Python 流程自动化之 DrissionPage 使用示例

正常流程自动化操作的话使用 selenium 的会比较多,虽然语句语法比较啰嗦,但相对来说比较成熟,但是因为需要使用 chromedriver,即使启动参数里边添加各种如下参数,却还是容易被网站的各种反爬虫机制检测到。

python 复制代码
            option.add_experimental_option('excludeSwitches', ['enable-automation'])
            option.add_experimental_option('useAutomationExtension', False)
            option.add_argument('--disable-gpu')
            option.add_argument("--disable-blink-features=AutomationControlled")
            option.add_argument('--no-sandbox')

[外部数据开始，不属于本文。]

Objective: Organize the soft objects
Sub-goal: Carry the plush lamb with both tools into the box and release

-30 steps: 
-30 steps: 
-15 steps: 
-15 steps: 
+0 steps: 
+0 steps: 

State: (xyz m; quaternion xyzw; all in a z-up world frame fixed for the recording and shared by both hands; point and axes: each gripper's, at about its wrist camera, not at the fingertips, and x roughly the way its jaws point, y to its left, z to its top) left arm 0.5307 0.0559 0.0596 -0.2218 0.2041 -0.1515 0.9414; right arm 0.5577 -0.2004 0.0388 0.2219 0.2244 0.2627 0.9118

Selenium 的角色像一个中间传话人,需要依赖 ChromeDriver 驱动才能与浏览器沟通;而 DrissionPage 则绕过了中间人,直接与浏览器对话,因此既不需要下载驱动,运行速度也更快,并且没有 WebDriver 特征,更难被网站的反爬虫机制检测到

起因

最近做一个自动化操作的项目时,在登录过程中遇到了图形验证码处理的问题。使用 selenium 时虽然已经通过各种识别计算,精确得到了滑动距离且使用 selenium 的 ActionChains 把滑块拉到了指定位置,但是后台校验还是一直提示验证失败。后面甚至尝试了使用 playwright(playwright 也不需要 chromedriver)来进行处理,但是仍然一样提示校验失败。再后面就抱着试一试的心态试了一下 DrissionPage,然后竟奇迹般发现图形验证码处理部分轻松通过。于是乎简单记录一下使用 DrissionPage 的过程及示例。

安装

使用前记得先 pip 安装 DrissionPage:

python 复制代码
pip install DrissionPage

文档

使用语法可参考 https://drissionpage.cn/browser_control/intro

文档也是作者自己写的,基本上已经很全面了,我就不多啰嗦了。

示例

使用示例(示例仅保留了主流程部分供自己后续参考):

python 复制代码
import time
import re
import traceback

import requests
import os
import util
import base64
import cv2
import config
import pandas as pd

from config import logger

from DrissionPage import ChromiumPage
from DrissionPage.common import Actions


class FeeBillClass:

    def __init__(self):
        self.name = "fee_bill"
        self.username = config.username
        self.password = config.password
        self.page = None
        self.frame = None
        self.split_filepaths = []

    def get_images(self, bg_element, slider_element):
        logger.info("get_images1 下载背景图和滑块图")
        # 等待背景图 url 完全加载,最多等待 30s
        for i in range(30):
            bg_src = bg_element.attr("src")
            if bg_src:
                break
            time.sleep(1)
        # 获取背景图
        bg_src = bg_element.attr("src")
        # 获取滑块图
        slider_src = slider_element.attr("src")
        # 图片下载链接有时候访问不到,可重试一次
        try:
            bg_content = requests.get(bg_src).content
            slider_content = requests.get(slider_src).content
        except:
            time.sleep(1)
            bg_content = requests.get(bg_src).content
            slider_content = requests.get(slider_src).content
        # 下载图片
        bg_path = os.path.join(config.img_dir, "bg.png")
        slider_path = os.path.join(config.img_dir, "slider.png")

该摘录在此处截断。